In the entries below, every line with the string "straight" is to be reported.

====== Given records ======

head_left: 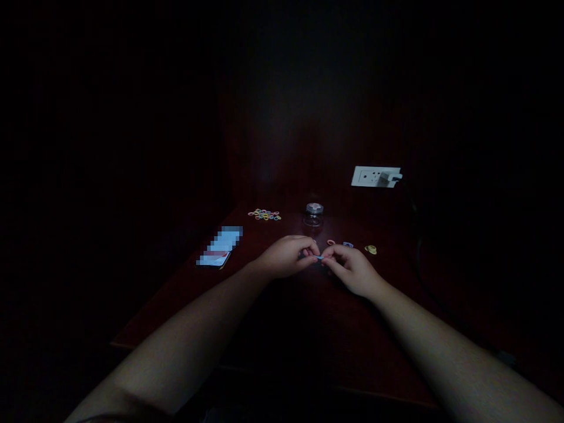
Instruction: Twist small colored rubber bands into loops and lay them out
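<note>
My left hand (291, 256) and my right hand (350, 267) meet above the dark red table, fingertips pinched together. Between them shows a bit of a small light blue hair tie (319, 257), held from both sides; most of it is hidden by the fingers. Just beyond my right hand lie a pink hair tie (331, 242) and some blue-violet hair ties (348, 244), partly covered. A little group of yellow hair ties (371, 249) rests to the right of them. Farther left is a loose pile of several mixed-colour hair ties (264, 215).
A small clear lidded jar (314, 215) stands behind my hands. On the left lies a phone (218, 249) with its screen lit. A white wall socket (374, 177) holds a plug, whose dark cable (418, 252) hangs down at the right. The surroundings are very dark.
</note>
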### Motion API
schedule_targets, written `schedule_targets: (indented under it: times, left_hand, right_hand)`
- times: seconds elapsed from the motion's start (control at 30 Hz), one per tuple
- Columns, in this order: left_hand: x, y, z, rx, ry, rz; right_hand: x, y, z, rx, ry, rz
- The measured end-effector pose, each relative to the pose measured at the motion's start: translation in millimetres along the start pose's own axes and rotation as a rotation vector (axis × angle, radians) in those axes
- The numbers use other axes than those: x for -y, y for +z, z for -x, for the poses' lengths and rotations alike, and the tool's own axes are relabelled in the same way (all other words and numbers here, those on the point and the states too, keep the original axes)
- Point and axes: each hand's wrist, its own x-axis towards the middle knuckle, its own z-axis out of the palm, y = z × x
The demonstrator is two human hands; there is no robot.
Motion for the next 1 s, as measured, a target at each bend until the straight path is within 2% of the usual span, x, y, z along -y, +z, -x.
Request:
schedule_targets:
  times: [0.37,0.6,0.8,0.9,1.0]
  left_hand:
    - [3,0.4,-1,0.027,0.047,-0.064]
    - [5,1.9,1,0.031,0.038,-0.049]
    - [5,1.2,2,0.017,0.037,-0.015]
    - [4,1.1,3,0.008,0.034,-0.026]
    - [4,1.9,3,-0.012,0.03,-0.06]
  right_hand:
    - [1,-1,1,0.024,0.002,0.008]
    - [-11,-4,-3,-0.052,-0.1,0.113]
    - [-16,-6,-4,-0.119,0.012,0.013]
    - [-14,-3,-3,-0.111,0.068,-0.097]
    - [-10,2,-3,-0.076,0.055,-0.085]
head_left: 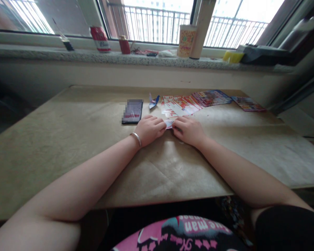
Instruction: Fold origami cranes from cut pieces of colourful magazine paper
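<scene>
A small piece of light printed paper (169, 124) lies on the table between my two hands. My left hand (150, 130), with a silver bracelet at the wrist, has its curled fingers closed on the paper's left end. On the right end, the bent fingers of my right hand (188, 130) press in the same way. Most of the paper is hidden under the fingers, so its folds cannot be made out. Just beyond stands a blue and white folded paper crane (154, 101). Beside my left hand lies a dark phone (133, 111), partly blurred.
Printed leaflets (181, 104) lie fanned out behind my hands, with colourful booklets (211, 97) farther right. Along the windowsill (83, 55) stand a red can (99, 39), a red bottle (124, 45), a patterned paper cup (186, 41) and a yellow object (232, 56).
</scene>
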`<state>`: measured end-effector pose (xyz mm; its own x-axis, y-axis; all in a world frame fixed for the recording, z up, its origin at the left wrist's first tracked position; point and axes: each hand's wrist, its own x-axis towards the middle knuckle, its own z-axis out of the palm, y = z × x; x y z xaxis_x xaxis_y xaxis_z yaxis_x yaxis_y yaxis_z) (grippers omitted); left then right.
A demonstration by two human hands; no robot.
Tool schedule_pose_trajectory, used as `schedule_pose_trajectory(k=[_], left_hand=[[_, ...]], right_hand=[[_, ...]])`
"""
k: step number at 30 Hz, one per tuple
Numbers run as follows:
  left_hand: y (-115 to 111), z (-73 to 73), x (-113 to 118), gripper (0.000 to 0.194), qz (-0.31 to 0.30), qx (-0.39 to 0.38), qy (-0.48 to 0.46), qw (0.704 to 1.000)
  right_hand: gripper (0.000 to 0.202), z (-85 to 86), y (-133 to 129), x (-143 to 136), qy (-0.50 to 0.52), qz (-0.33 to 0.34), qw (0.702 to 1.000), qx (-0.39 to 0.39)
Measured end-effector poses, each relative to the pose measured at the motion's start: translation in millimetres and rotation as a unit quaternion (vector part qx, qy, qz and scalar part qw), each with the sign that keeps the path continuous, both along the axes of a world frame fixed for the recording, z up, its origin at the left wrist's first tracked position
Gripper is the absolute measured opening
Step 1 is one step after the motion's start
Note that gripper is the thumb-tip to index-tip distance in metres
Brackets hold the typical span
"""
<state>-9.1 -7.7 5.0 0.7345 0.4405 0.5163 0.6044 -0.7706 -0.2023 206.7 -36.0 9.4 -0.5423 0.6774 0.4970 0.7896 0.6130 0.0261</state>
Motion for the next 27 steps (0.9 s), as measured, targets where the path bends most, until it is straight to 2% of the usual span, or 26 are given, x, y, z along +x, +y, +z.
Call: schedule_pose_trajectory(k=[15,20,27], left_hand=[[7,-1.8,-12,0.014,0.028,0.009,-0.039,0.999],[8,-1.6,-15,0.012,0.036,-0.016,-0.052,0.998],[12,-1.9,-21,0.01,0.032,-0.052,-0.081,0.995]], right_hand=[[0.009,1.1,9,35,0.057,-0.015,0.998,-0.026],[0.009,3.3,11,45,0.08,-0.02,0.996,-0.019],[0.009,-1.7,23,65,0.125,0.011,0.991,-0.037]])
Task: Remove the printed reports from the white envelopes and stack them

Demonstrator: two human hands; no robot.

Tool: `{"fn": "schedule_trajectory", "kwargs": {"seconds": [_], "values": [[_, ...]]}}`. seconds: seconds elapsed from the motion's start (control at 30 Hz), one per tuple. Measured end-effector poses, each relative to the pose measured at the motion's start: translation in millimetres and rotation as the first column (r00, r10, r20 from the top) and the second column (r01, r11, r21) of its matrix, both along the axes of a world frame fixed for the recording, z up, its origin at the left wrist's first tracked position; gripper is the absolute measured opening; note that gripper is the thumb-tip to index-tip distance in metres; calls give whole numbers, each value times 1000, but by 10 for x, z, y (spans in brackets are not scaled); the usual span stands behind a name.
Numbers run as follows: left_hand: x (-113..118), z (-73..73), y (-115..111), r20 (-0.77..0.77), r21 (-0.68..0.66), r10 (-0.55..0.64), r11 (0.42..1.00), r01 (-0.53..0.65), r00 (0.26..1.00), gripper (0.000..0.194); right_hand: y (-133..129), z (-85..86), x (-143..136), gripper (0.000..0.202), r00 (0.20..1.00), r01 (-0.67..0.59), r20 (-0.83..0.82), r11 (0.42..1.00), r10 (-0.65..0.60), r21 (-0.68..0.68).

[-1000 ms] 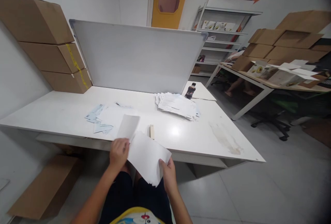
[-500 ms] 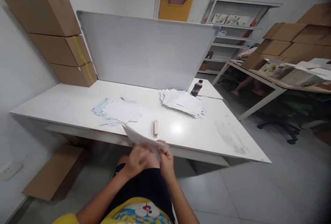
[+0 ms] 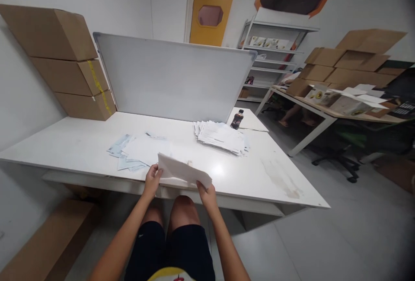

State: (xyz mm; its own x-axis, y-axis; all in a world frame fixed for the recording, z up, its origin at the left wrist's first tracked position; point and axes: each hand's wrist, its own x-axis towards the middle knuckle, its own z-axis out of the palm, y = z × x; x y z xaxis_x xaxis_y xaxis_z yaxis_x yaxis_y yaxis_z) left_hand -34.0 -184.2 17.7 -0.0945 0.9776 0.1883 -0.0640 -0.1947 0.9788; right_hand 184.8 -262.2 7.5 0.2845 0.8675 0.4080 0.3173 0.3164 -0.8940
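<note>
Between my two hands, just above the table's front edge, is a sheaf of white paper (image 3: 183,170). My left hand (image 3: 152,179) pinches its left end, and my right hand (image 3: 206,192) grips the lower right corner. Behind the paper a beige stapler (image 3: 189,162) shows only its far end. Loose white and pale blue sheets (image 3: 142,149) lie spread on the table to the left. A thicker stack of papers (image 3: 222,137) sits farther back on the right.
A dark drink bottle (image 3: 237,119) stands behind the stack. Along the white table's (image 3: 259,177) back leans a whiteboard (image 3: 175,80), beside piled cardboard boxes (image 3: 74,73). Another table with boxes (image 3: 350,73) is at the right, where a person's legs show beneath.
My left hand has moved from below the paper's middle to its left end. The paper is now stretched between both hands and covers most of the stapler. The view has tilted up.
</note>
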Motion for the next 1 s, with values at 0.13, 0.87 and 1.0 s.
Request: {"fn": "schedule_trajectory", "kwargs": {"seconds": [0.13, 0.87, 1.0], "values": [[46, 32, -37, -35, 65, -16, 998, 19, 999, 34, -27, 58, 104, 26, 999, -42, 15, 999, 42, 28], [349, -721, -973, 16, -201, 141, 970, -135, 990, 46, -578, -697, 340, 33, 978, 149, -113, 964, -177, -220], [402, -712, -1097, 43, -301, 60, 953, -44, 997, 50, -768, -686, 472, 38, 977, 168, -74, 932, -202, -322]]}}
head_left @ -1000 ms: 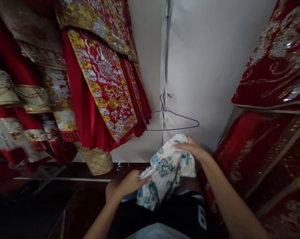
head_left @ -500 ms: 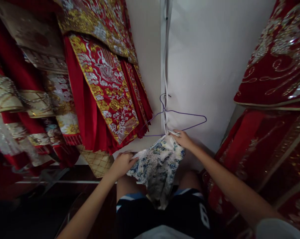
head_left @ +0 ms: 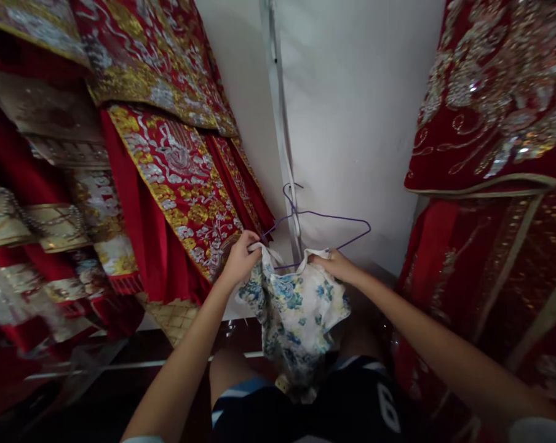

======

* **Answer box**
Motion for the next 1 s, as measured, a target at each bend until the straight path is within 2% of the usual span, x, y, z along -y, +z, -x.
Motion for the next 27 steps (0.9 s), as measured, targets where the path bends most, until it is straight to 2% of the usual span, or 26 are given, x, y, z along +x, +y, +z.

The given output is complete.